In a speech to the U.N. General Assembly in New York City Friday morning, the pope said that religions are a force for peace by promoting coexistence and reconciliation, but that it was better when “the religious sphere is kept separate from political action.”
He said the most effective way to increase global security and peace was promoting human rights, because those “whose human dignity is violated with impunity become easy prey to the call to violence.”
The pope also warned against efforts to dilute the Universal Declaration of Human Rights, adopted by a young United Nations 60 years ago in the wake of the atrocities leading to and during World War II. He said its value was that it “enabled different cultures, juridical expressions and institutional models to converge around a fundamental nucleus of values, and hence of rights.”
He said the declaration shared a conviction common to the Golden Rule, formulated by St. Augustine, that human rights are rooted in a sense of justice — universal to all cultures and times — built on solidarity among members of society.

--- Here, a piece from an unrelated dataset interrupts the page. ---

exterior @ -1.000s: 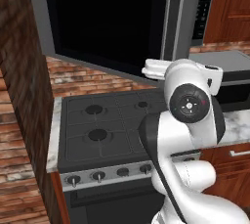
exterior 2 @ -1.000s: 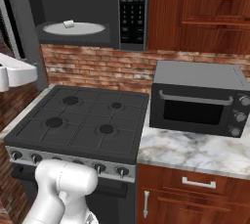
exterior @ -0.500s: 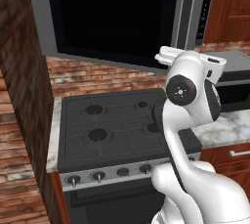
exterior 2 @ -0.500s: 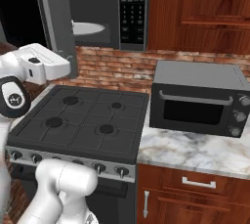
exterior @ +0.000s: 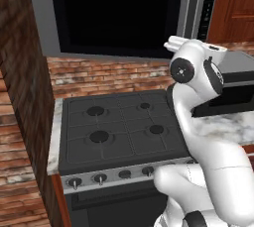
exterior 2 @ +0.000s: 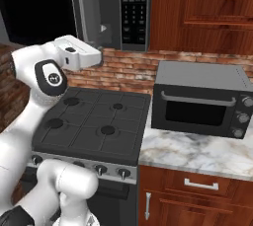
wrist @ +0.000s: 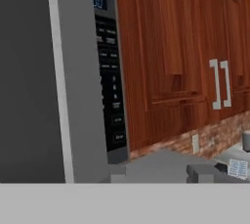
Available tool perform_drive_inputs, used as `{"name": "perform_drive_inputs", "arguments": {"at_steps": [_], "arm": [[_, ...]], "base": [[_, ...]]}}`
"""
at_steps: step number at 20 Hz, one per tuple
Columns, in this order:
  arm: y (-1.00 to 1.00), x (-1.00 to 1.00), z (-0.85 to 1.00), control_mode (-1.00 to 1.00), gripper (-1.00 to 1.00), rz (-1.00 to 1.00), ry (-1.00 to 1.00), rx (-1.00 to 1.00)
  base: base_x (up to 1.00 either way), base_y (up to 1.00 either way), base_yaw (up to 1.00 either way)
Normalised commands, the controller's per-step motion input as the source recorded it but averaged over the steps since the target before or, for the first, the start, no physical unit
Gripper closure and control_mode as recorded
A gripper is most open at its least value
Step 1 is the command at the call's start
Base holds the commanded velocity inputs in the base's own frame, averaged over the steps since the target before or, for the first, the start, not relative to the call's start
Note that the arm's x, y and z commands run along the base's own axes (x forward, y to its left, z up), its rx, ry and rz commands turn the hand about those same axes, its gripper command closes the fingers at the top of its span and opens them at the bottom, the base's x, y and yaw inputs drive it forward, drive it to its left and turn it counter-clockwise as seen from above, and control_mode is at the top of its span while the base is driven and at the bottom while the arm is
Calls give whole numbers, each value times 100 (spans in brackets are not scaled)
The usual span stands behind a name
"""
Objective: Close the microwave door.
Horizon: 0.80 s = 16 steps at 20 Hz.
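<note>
The large grey microwave (exterior 2: 109,8) hangs over the stove, its black keypad strip (exterior 2: 133,8) on the right. The microwave door (exterior: 114,13), a grey frame around a big black window, stands almost shut, a narrow angle off the front. Its long grey bar handle (exterior 2: 79,8) runs down the free edge. My gripper (exterior 2: 98,52) sits just below and in front of that edge, by the door's lower right corner (exterior: 174,43). Its fingers are too hidden to tell open from shut. In the hand view the door (wrist: 29,71) is close on the left, beside the keypad (wrist: 110,86).
A black gas stove (exterior: 119,127) lies below. The smaller dark boxy oven (exterior 2: 202,99) stands on the marble counter (exterior 2: 197,153) to the right. A brick wall (exterior: 20,97) closes the left side. Wooden cabinets (exterior 2: 202,13) hang at the upper right.
The microwave door has swung from wide open to nearly shut, hiding the cavity and turntable. My arm and hand have moved right along with the door's edge.
</note>
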Motion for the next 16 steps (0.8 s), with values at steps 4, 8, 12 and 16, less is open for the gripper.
{"name": "perform_drive_inputs", "arguments": {"at_steps": [4, 8, 12, 16], "arm": [[0, 92, 17, -100, -100, 0, 0, 3], [-1, 84, 25, -100, -100, 0, 0, 6], [-6, 82, 24, -100, -100, 2, 0, 10], [-14, 75, 19, -100, -100, 11, 0, 14]], "base": [[0, 0, 0], [0, 0, 0], [0, 0, 0], [0, 0, 0]]}}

Pope Benedict highlighted what he called “the principle of the responsibility to protect” as the model for international relations. While countries have the primary responsibility for protecting their own populations from human-rights violations and humanitarian disasters, he said other states are obligated to intervene in some circumstances.

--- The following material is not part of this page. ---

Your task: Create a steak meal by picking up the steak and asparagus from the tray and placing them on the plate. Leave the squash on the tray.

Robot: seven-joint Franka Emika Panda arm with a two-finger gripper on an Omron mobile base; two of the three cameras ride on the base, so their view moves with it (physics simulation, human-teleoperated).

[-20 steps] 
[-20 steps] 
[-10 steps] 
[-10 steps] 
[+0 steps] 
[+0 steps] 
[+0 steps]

“If states are unable to guarantee such protection, the international community must intervene with the juridical means provided in the United Nations Charter and in other international instruments,” he said.

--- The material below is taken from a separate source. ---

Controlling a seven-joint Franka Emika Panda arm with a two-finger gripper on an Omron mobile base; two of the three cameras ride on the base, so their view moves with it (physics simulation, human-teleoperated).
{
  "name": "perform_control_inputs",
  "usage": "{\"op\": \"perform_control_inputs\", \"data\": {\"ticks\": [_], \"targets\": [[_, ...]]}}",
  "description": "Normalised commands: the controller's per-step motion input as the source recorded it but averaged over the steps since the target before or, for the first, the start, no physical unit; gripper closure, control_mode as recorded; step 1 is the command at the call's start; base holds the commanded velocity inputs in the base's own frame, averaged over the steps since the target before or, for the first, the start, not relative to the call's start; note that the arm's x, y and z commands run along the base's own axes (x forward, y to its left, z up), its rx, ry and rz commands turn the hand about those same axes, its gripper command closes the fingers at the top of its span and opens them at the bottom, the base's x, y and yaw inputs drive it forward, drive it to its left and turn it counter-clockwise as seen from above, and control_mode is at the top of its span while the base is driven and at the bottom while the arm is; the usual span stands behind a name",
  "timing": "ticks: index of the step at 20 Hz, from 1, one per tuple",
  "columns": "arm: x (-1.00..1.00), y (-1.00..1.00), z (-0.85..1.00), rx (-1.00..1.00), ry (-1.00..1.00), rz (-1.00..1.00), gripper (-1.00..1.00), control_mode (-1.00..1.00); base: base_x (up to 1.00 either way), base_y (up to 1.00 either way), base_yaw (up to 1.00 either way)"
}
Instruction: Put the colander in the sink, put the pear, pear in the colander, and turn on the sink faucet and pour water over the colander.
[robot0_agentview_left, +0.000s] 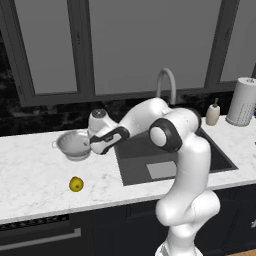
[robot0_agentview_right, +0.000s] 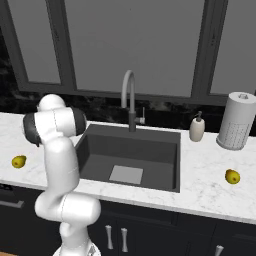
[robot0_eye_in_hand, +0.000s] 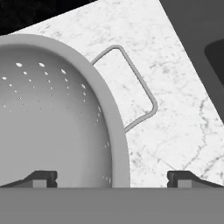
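The silvery perforated colander (robot0_agentview_left: 73, 145) stands on the marble counter left of the sink (robot0_agentview_left: 150, 147). My gripper (robot0_agentview_left: 93, 146) hangs at the colander's right rim. In the hand view the gripper (robot0_eye_in_hand: 112, 179) is open, one fingertip (robot0_eye_in_hand: 43, 178) over the bowl's inside and the other over the counter, so the colander (robot0_eye_in_hand: 52, 122) rim lies between them, just beside its loop handle (robot0_eye_in_hand: 142, 89). One yellow pear (robot0_agentview_left: 76, 184) lies on the counter in front of the colander, seen again as pear (robot0_agentview_right: 19, 161). The second pear (robot0_agentview_right: 231, 176) rests right of the sink (robot0_agentview_right: 150, 145). The faucet (robot0_agentview_left: 168, 82) arches over the basin; no water runs.
A white soap bottle (robot0_agentview_left: 213, 113) and a paper towel roll (robot0_agentview_left: 242, 102) stand at the back right of the counter. Dark windows and a black backsplash rise behind. The sink's near corner (robot0_eye_in_hand: 205, 39) shows at the right of the hand view.
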Motion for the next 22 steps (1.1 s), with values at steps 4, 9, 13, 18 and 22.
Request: {"op": "perform_control_inputs", "data": {"ticks": [4,9,13,18,22], "targets": [[0.14,0.06,-0.29,-0.01,0.01,-0.02,1.00,-1.00,0.00,0.00,0.00],[-0.06,-0.17,-0.30,0.00,0.00,-0.06,1.00,-1.00,0.00,0.00,0.00],[-0.14,-0.33,-0.19,0.04,-0.02,-0.08,1.00,-1.00,0.00,0.00,0.00],[-0.49,-0.40,0.32,0.23,-0.15,-0.20,1.00,-1.00,0.00,0.00,0.00],[-0.95,-0.63,0.71,0.28,-0.06,-0.29,1.00,-1.00,0.00,0.00,0.00]]}}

Such interventions “should never be interpreted as an unwarranted imposition or a limitation of sovereignty. On the contrary, it is indifference or failure to intervene that do the real the damage,” he said.
“When faced with new and insistent challenges, it is a mistake to fall back on a pragmatic approach, limited to determining ‘common ground,’ minimal in content and weak in its effect,” he said.
The pope also issued a strong defense of religious freedom, especially in regions where religious rights “clash with a prevailing secular ideology or with majority religious positions of an exclusive nature.”
“The full guarantee of religious liberty cannot be limited to the free exercise of worship, but has to give due consideration to the public dimension of religion, and hence to the possibility of believers playing their part in building the social order through educational, health care and charitable organizations,” the pope said.
Read the text of the pope's U.N. speech here»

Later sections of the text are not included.